** EXERCISE **
Write out, word for word, every line in the data below from the one containing "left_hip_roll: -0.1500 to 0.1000" to the one containing "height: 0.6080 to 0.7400", both of them included.

** GIVEN MATERIAL **

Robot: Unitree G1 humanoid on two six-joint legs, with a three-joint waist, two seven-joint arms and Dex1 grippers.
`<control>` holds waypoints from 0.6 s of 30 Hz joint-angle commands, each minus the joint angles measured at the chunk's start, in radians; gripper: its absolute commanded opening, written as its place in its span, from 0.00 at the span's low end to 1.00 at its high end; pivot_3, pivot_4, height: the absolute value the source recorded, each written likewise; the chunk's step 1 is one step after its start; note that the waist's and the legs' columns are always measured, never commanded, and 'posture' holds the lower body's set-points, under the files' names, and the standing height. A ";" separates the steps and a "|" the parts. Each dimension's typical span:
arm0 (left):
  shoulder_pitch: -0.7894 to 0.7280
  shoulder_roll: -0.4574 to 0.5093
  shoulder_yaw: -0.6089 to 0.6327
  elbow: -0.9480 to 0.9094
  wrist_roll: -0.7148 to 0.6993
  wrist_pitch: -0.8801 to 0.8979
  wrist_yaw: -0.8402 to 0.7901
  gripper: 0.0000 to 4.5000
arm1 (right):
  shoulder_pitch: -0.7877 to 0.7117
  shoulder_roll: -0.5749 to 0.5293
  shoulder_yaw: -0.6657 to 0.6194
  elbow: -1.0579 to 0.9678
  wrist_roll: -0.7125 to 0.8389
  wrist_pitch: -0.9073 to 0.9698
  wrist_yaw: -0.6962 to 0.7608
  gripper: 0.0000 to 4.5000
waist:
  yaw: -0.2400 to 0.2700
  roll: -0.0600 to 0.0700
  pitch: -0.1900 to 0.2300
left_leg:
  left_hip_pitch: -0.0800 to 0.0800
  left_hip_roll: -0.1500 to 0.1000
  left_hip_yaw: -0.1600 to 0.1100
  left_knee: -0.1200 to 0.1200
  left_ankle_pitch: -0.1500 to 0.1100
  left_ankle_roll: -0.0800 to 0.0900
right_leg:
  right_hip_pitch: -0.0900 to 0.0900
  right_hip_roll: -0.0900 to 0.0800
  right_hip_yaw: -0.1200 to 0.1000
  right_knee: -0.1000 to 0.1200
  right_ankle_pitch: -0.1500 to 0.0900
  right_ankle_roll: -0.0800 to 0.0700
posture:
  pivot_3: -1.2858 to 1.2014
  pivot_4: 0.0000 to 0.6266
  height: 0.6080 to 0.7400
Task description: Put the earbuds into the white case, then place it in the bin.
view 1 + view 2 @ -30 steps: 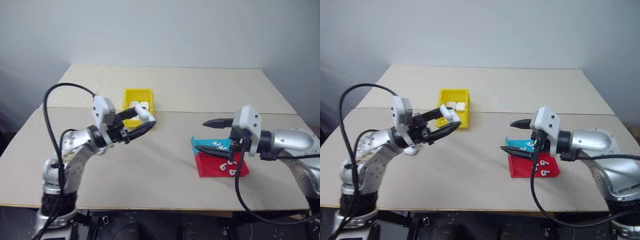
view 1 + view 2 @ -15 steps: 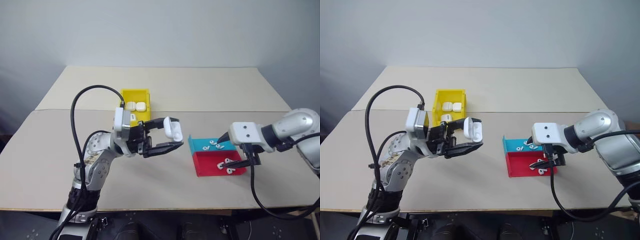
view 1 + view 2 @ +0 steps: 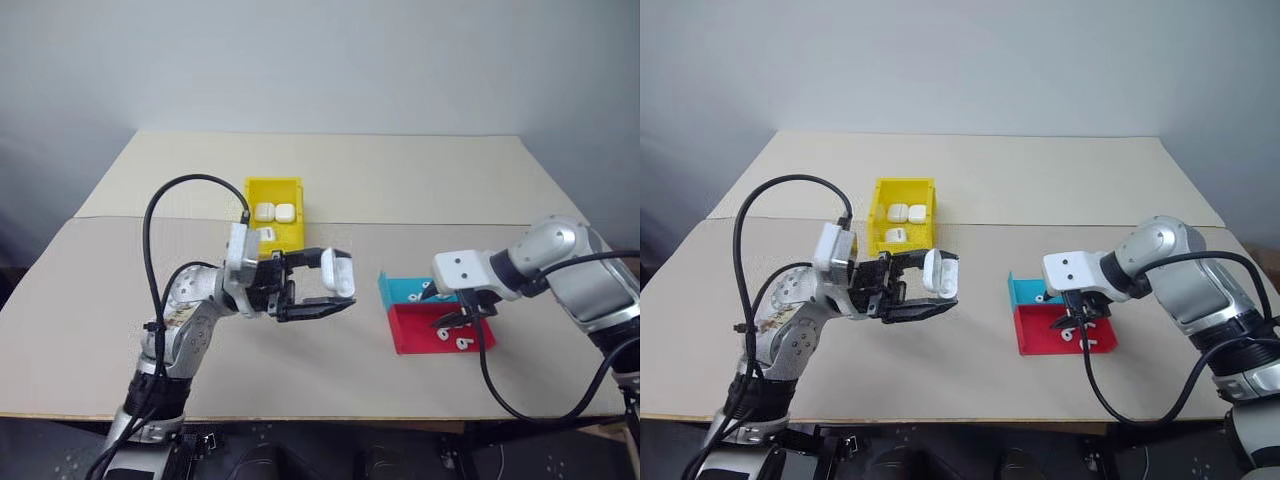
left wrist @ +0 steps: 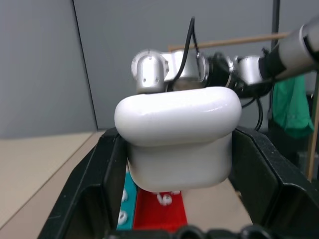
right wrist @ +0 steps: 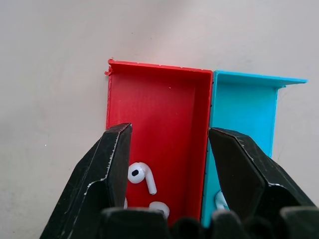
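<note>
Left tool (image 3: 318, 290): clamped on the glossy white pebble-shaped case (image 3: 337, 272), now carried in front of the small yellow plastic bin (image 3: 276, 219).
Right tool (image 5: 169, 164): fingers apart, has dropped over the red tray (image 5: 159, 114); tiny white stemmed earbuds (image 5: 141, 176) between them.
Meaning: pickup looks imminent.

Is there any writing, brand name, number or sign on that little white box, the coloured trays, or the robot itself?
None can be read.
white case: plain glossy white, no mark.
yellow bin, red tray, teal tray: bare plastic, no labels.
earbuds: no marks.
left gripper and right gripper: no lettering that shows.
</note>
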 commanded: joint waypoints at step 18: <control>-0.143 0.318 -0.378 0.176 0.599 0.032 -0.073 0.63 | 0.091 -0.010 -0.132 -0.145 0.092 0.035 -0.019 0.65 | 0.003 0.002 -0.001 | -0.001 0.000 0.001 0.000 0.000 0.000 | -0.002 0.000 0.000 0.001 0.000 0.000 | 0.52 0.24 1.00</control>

** RESPONSE **
  left_hip_roll: -0.1500 to 0.1000
  left_hip_yaw: -0.1600 to 0.1100
  left_knee: -0.1200 to 0.1200
  left_ankle_pitch: -0.1500 to 0.1100
  left_ankle_roll: -0.0800 to 0.0900
right_leg:
  right_hip_pitch: -0.0900 to 0.0900
  right_hip_roll: -0.0900 to 0.0800
  right_hip_yaw: -0.1200 to 0.1000
  right_knee: -0.1000 to 0.1200
  right_ankle_pitch: -0.1500 to 0.0900
  right_ankle_roll: -0.0800 to 0.0700
posture:
  pivot_3: -1.2858 to 1.2014
  pivot_4: 0.0000 to 0.6266
  height: 0.6080 to 0.7400

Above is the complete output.